On our last night in Croyde, Arthur and I camped out in the dunes. Menna and Matilda came to help us set up camp and stayed for barbecued sausages and Sweet Child O Mine at full volume by the driftwood campfire. Then the wind picked up, the first rain drops landed and the girls went off to look for rabbits, and it was just the two of us huddled up against the weather. We played cards and stoked up the fire. I drank some whiskey. We saw the sun set and ran down the steepest dunes in the dusk. I told Arthur my best ghost stories until he begged me to stop and refused to leave the safety of the firelight. We curled up in his tiny two man tent. I couldn’t stretch out and had sandy tufts under my back, so I didn’t really sleep too much. It was early July but it was so cold outside I swore I could see my breath fogging in the moonlight.

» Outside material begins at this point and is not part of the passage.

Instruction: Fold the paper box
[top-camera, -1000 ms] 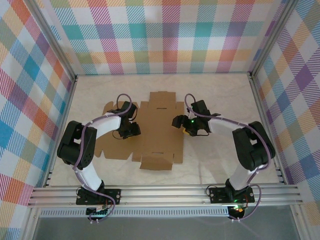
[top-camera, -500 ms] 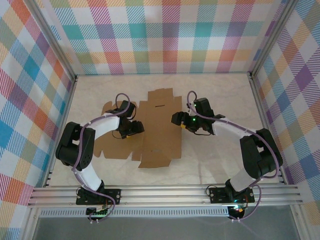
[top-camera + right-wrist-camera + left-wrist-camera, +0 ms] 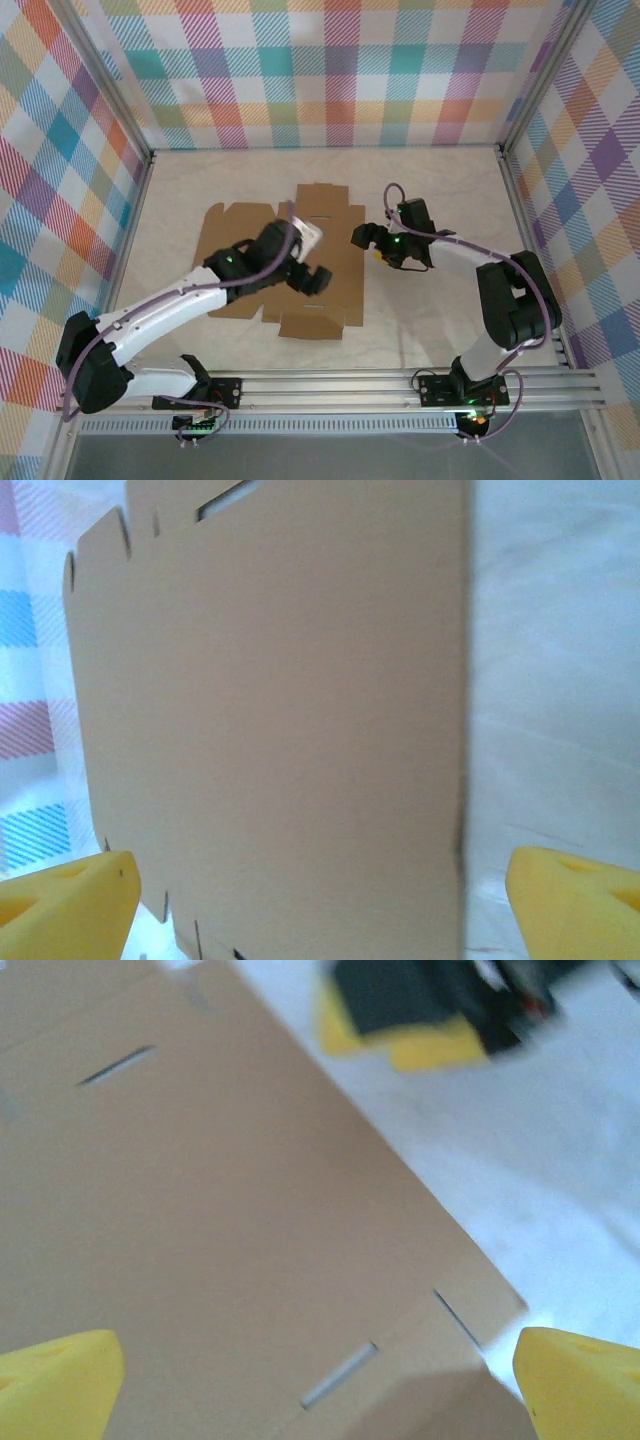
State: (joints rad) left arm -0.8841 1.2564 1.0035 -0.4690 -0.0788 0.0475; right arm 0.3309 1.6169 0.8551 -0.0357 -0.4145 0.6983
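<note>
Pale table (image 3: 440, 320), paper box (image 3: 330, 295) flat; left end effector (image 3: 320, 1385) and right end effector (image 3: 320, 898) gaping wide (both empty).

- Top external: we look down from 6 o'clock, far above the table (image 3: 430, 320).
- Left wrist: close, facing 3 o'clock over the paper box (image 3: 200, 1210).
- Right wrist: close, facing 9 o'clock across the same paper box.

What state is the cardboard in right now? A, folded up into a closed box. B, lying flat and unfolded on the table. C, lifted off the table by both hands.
B: the cardboard lies spread out flat on the table, flaps unfolded.
</note>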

We rose sometime before 6am and paddled out into the sea, looking for shells in the misty flat light before the sun came over the headland. Arthur scampered around and chattered, and there was a moment when he turned and looked up at me with his eyes all shining, and then around him like a halo, the first morning sunlight blazed off the river delta that runs through the beach. I’ve never felt so close to my boy.

Then we broke down our camp, kicked out the embers, went home and packed the car. We drove out of Croyde and onwards to the next leg of our adventure.